--- Exercise details ---
Copy every record that follows, word for word.

════════════════

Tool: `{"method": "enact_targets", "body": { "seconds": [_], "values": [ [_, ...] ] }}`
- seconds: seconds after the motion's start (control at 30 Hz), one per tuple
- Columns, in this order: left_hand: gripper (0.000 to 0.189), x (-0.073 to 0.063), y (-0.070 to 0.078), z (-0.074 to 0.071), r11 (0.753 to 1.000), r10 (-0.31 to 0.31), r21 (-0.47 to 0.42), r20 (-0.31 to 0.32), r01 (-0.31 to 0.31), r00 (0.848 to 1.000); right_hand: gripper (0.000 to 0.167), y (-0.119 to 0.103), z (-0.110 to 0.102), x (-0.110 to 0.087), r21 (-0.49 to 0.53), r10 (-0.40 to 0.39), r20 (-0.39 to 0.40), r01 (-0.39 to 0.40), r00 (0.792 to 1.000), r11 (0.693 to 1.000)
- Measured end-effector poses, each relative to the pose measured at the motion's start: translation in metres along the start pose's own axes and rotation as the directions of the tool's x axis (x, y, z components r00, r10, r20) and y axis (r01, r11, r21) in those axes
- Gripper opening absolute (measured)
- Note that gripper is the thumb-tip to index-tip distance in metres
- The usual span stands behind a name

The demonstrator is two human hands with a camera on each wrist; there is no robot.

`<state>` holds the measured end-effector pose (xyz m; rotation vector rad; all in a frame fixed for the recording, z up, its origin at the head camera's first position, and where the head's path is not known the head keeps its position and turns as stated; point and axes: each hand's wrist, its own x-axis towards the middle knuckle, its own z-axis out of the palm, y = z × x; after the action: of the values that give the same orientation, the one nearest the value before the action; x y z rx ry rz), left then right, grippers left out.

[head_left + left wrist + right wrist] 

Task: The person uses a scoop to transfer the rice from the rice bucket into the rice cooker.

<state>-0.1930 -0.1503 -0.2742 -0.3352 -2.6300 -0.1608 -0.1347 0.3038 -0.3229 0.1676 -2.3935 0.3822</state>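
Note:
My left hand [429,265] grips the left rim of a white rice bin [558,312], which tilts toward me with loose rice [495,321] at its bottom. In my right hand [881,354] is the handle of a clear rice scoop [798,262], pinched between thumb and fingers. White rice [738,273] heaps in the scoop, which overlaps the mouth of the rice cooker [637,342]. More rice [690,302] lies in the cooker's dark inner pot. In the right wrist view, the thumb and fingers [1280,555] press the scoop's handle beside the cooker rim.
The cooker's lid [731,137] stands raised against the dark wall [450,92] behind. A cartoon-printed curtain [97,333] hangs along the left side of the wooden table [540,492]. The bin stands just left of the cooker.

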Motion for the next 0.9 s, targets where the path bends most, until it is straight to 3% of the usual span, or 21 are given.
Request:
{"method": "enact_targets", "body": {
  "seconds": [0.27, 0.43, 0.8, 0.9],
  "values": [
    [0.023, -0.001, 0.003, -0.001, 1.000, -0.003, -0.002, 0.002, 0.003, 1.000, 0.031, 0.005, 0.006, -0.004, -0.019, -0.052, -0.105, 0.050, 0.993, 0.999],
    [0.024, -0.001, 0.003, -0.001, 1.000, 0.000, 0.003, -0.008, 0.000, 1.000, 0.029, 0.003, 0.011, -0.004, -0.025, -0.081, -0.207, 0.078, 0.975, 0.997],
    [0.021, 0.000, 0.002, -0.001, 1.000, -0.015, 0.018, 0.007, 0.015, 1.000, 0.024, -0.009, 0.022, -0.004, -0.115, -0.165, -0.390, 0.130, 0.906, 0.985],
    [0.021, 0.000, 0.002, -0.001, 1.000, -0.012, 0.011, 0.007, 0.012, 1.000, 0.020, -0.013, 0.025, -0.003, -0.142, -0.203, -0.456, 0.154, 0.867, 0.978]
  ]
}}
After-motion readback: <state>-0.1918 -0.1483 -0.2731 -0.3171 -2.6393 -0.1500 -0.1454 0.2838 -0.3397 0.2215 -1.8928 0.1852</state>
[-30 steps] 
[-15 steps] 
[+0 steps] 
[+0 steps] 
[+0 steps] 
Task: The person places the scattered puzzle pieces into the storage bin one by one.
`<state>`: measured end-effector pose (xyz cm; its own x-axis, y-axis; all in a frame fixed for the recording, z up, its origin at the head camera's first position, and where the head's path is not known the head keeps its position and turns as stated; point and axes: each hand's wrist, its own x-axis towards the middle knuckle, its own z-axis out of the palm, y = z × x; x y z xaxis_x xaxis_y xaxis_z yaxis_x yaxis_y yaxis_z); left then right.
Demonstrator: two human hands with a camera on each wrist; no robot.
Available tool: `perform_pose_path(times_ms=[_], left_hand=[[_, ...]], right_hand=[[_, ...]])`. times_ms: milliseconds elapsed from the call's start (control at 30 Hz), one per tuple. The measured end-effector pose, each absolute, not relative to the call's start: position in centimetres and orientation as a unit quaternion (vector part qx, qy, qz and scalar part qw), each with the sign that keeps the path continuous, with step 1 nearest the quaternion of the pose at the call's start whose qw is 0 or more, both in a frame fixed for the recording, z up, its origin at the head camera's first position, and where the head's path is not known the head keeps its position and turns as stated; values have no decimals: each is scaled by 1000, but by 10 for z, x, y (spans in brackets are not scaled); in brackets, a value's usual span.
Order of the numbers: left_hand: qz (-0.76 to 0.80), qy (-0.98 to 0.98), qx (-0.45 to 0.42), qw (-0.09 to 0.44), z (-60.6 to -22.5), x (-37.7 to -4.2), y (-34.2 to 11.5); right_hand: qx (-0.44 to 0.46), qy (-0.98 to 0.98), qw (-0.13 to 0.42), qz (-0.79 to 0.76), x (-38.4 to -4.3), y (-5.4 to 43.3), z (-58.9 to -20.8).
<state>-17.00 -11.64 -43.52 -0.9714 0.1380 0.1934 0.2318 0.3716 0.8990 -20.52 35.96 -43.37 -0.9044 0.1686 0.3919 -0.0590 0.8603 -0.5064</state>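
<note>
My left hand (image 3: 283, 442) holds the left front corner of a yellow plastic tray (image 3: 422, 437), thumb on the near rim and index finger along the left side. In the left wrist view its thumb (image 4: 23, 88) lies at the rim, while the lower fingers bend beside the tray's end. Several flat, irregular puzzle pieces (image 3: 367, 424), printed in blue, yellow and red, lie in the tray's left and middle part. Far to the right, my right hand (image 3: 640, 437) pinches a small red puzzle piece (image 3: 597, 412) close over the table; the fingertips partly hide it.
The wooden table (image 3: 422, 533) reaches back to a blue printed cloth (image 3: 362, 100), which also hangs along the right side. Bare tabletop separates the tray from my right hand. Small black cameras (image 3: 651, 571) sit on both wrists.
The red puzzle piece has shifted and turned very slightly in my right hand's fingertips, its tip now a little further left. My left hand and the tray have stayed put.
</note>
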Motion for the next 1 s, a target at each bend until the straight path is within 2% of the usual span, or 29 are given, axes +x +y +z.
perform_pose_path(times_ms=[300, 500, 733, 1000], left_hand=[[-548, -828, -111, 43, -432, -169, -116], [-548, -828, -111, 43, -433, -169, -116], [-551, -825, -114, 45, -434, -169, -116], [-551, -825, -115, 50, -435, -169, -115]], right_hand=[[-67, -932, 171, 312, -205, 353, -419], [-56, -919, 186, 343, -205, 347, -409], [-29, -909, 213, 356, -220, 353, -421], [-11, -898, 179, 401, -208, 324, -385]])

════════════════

--- Your solution ---
Tool: `{"method": "enact_targets", "body": { "seconds": [_], "values": [ [_, ...] ] }}`
- seconds: seconds after the motion's start (control at 30 Hz), one per tuple
- Columns, in this order: left_hand: gripper (0.000 to 0.189), x (-0.073 to 0.063), y (-0.070 to 0.078), z (-0.074 to 0.071), r11 (0.753 to 1.000), r10 (-0.31 to 0.31), r21 (-0.47 to 0.42), r20 (-0.31 to 0.32), r01 (-0.31 to 0.31), r00 (0.848 to 1.000); right_hand: gripper (0.000 to 0.167), y (-0.119 to 0.103), z (-0.110 to 0.102), x (-0.110 to 0.087), r21 (-0.49 to 0.53), r10 (-0.40 to 0.39), r20 (-0.39 to 0.40), r01 (-0.39 to 0.40), r00 (0.792 to 1.000), r11 (0.693 to 1.000)
- Measured end-effector poses, each relative to the pose measured at the motion's start: translation in metres along the start pose's own axes and rotation as the directions of the tool's x axis (x, y, z components r00, r10, r20) and y axis (r01, r11, r21) in those axes
- Gripper opening absolute (measured)
- Note that gripper is the thumb-tip to index-tip distance in metres
- The usual span stands behind a name

The demonstrator is two human hands with a camera on each wrist; there is no robot.

`<state>` holds the measured end-effector pose (xyz m; rotation vector rad; all in a frame fixed for the recording, z up, its origin at the head camera's first position, and where the head's path is not known the head keeps its position and turns as stated; point and axes: each hand's wrist, its own x-axis towards the middle knuckle, its own z-axis out of the palm, y = z × x; after the action: of the values that give the same orientation, the one nearest the value before the action; x y z rx ry rz), left then right, grippers left out.

[head_left + left wrist + right wrist] 

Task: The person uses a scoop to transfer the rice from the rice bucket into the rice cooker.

<state>-0.1930 -0.1503 -0.2742 -0.3352 -2.6300 -0.1608 -0.1347 0.3038 -0.3229 0.1676 -2.3935 0.3822</state>
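Note:
My left hand [429,265] grips the left rim of a white rice bin [558,312], which tilts toward me with loose rice [495,321] at its bottom. In my right hand [881,354] is the handle of a clear rice scoop [798,262], pinched between thumb and fingers. White rice [738,273] heaps in the scoop, which overlaps the mouth of the rice cooker [637,342]. More rice [690,302] lies in the cooker's dark inner pot. In the right wrist view, the thumb and fingers [1280,555] press the scoop's handle beside the cooker rim.
The cooker's lid [731,137] stands raised against the dark wall [450,92] behind. A cartoon-printed curtain [97,333] hangs along the left side of the wooden table [540,492]. The bin stands just left of the cooker.
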
Motion for the next 0.9 s, targets where the path bends most, until it is straight to 3% of the usual span, or 21 are given.
Request:
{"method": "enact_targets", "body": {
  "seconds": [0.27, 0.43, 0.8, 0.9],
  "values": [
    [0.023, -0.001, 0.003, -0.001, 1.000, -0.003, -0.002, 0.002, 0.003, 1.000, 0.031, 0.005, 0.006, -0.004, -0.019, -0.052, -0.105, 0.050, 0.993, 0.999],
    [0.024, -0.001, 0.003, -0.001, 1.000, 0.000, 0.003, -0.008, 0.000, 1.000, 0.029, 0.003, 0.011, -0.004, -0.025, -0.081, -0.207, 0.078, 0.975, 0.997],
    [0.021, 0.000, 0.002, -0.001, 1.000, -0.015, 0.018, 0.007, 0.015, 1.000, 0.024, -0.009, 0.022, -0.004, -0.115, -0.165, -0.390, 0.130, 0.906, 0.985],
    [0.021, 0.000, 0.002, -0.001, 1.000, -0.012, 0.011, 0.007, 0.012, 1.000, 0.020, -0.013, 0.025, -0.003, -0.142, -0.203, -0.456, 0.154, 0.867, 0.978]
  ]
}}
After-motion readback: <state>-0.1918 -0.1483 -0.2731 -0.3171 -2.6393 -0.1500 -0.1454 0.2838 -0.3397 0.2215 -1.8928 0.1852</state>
[-30 steps] 
[-15 steps] 
[+0 steps] 
[+0 steps] 
[+0 steps] 
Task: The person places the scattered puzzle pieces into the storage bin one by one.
`<state>`: measured end-effector pose (xyz cm; its own x-axis, y-axis; all in a frame fixed for the recording, z up, its origin at the head camera's first position, and where the head's path is not known the head keeps its position and turns as stated; point and axes: each hand's wrist, its own x-axis towards the middle knuckle, its own z-axis out of the palm, y = z × x; x y z xaxis_x xaxis_y xaxis_z yaxis_x yaxis_y yaxis_z); left then right.
Demonstrator: two human hands with a camera on each wrist; no robot.
Available tool: `perform_pose_path(times_ms=[_], left_hand=[[_, ...]], right_hand=[[_, ...]])`. times_ms: milliseconds elapsed from the call's start (control at 30 Hz), one per tuple. The measured end-effector pose, each absolute, not relative to the call's start: position in centimetres and orientation as a unit quaternion (vector part qx, qy, qz and scalar part qw), each with the sign that keeps the path continuous, with step 1 nearest the quaternion of the pose at the call's start whose qw is 0 or more, both in a frame fixed for the recording, z up, its origin at the head camera's first position, and where the head's path is not known the head keeps its position and turns as stated; values have no decimals: each is scaled by 1000, but by 10 for z, x, y (spans in brackets are not scaled); in brackets, a value's usual span.
Order of the numbers: left_hand: qz (-0.76 to 0.80), qy (-0.98 to 0.98), qx (-0.45 to 0.42), qw (-0.09 to 0.44), z (-60.6 to -22.5), x (-37.7 to -4.2), y (-34.2 to 11.5); right_hand: qx (-0.44 to 0.46), qy (-0.98 to 0.98), qw (-0.13 to 0.42), qz (-0.79 to 0.76), x (-38.4 to -4.3), y (-5.4 to 43.3), z (-58.9 to -20.8).
<state>-17.00 -11.64 -43.52 -0.9714 0.1380 0.1934 0.2318 0.3716 0.8990 -20.52 35.96 -43.37 -0.9044 0.1686 0.3919 -0.0590 0.8603 -0.5064</state>
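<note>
My left hand (image 3: 283, 442) holds the left front corner of a yellow plastic tray (image 3: 422, 437), thumb on the near rim and index finger along the left side. In the left wrist view its thumb (image 4: 23, 88) lies at the rim, while the lower fingers bend beside the tray's end. Several flat, irregular puzzle pieces (image 3: 367, 424), printed in blue, yellow and red, lie in the tray's left and middle part. Far to the right, my right hand (image 3: 640, 437) pinches a small red puzzle piece (image 3: 597, 412) close over the table; the fingertips partly hide it.
The wooden table (image 3: 422, 533) reaches back to a blue printed cloth (image 3: 362, 100), which also hangs along the right side. Bare tabletop separates the tray from my right hand. Small black cameras (image 3: 651, 571) sit on both wrists.
The red puzzle piece has shifted and turned very slightly in my right hand's fingertips, its tip now a little further left. My left hand and the tray have stayed put.
</note>
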Motion for the next 1 s, a target at each bend until the straight path is within 2% of the usual span, or 29 are given, axes +x +y +z.
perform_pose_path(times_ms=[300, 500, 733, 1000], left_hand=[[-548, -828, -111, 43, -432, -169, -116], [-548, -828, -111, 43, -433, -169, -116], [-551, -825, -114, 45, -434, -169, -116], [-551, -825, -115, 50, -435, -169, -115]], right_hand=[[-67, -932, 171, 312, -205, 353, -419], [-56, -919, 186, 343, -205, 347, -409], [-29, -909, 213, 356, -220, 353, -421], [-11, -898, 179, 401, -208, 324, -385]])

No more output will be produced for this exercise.